And one way will be to actually solve Bu equal d. Find those solution. And you may say well that's what we learned in linear algebra, that's the very foundation of linear algebra is there a particular solution, right. Every solution is of this form particular plus null space. Maybe I'll just point to the start of that approach. So want to solve Bu equal d. And I'll come back to this method after dealing with the least squares I approached. But here's really the direct approach. That if I solved Bu equal d, then there's a particular solution that solves it. And then you can always add on the general solution which is, sorry add on the null space solution - the solution of Bu equals 0. And Bu equals 0 has lots of solutions. So we would have to find them. OK. I mean that's what 1806 would naturally do, but actually never, I'm ashamed to say, but I didn't do it in 1806. I never actually said how I would scientifically compute in a stable way the solutions. OK. So I think that will be important. But that's not the only way to do it. That's called the null space method. And sometimes it's the right choice, sometimes not.

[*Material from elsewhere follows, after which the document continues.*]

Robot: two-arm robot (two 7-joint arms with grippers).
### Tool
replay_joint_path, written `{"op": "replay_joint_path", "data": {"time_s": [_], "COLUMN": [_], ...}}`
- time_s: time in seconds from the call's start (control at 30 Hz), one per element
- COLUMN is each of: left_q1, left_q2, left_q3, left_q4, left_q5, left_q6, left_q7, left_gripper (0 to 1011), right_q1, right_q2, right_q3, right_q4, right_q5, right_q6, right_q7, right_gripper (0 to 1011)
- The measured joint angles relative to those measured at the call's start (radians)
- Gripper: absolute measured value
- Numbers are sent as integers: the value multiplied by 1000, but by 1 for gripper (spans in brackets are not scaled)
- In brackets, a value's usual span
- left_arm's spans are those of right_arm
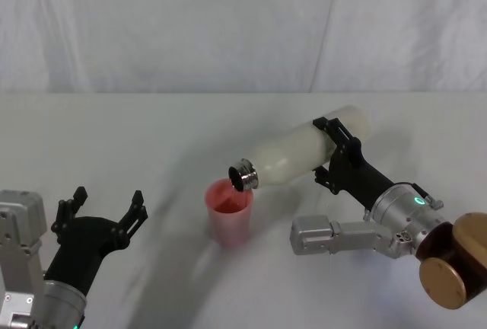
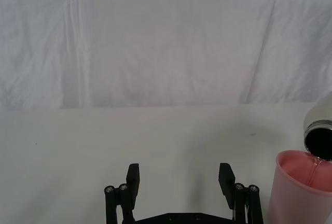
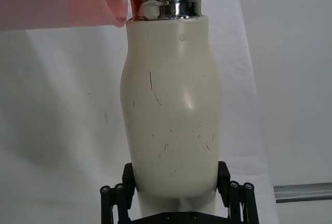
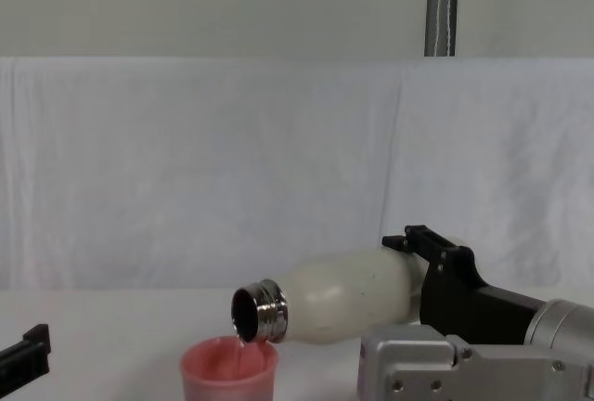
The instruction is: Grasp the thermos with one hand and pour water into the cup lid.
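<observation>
operator: thermos [image 1: 304, 154] status from my station: it is clamped in the right pincer [image 1: 335, 154], whose black fingers close on the lower body, one on each side. i read the bottle as tipped well over, nearly level, with the steel neck [image 4: 263, 312] lower than the base and pointing toward the robot's left.

observer: position of the mouth relative to the cup lid [image 1: 228, 211]?

operator: mouth sits just above the pink rim, over its far right side. the chest view shows a thin stream of water [image 4: 242, 350] running from the neck into the cup. the cup lid stands upright on the white counter [image 1: 137, 138], near the middle, in front of the robot.

observer: left arm?

operator: left pincer [image 1: 103, 209] is low on the left, well apart from the cup lid. its fingers are spread wide with nothing between them. white cloth backdrop [image 4: 186, 169] hangs behind the counter.
</observation>
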Motion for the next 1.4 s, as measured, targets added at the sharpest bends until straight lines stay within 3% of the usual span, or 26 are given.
{"op": "replay_joint_path", "data": {"time_s": [1.4], "left_q1": [0], "left_q2": [0], "left_q3": [0], "left_q4": [0], "left_q5": [0], "left_q6": [0], "left_q7": [0], "left_gripper": [1001], "right_q1": [8], "right_q2": [4], "right_q3": [-5], "right_q4": [4], "right_q5": [-7], "right_q6": [-2], "right_q7": [-3], "right_gripper": [962]}}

This would be called the heavy weight method, right. Put on a very heavy weight and solve a standard problem. OK. So let me follow that one up. And then they'll be a third method. And maybe there's going to be space on the middle black word for it. And what would the third method be? That will be use Lagrange multiplier. This thing is a constraint. I'll enforce it by a Lagrange multiplier. OK. That's coming next. The way I'm enforcing it right now is by a heavy weight. OK. One reason for the popularity of this method is you don't have to do any new thinking. You just create these equations and solve them. Where the other methods maybe ask us to think separately about the constraint. Here we don't have to things separately, we just create this normal equation, we solve it, and we get an answer u hat. Maybe I should call it u hat alpha, because it depends on the eight alpha certainly, which we hope is near the exact solution. The exact solution being the one that exactly solves Bu equal d. Because u hat alpha will not exactly solve the Bu equal d. But we can find solutions that do, and then among those we can minimize Au minus b square. OK. So just a word about this heavy weight method. OK.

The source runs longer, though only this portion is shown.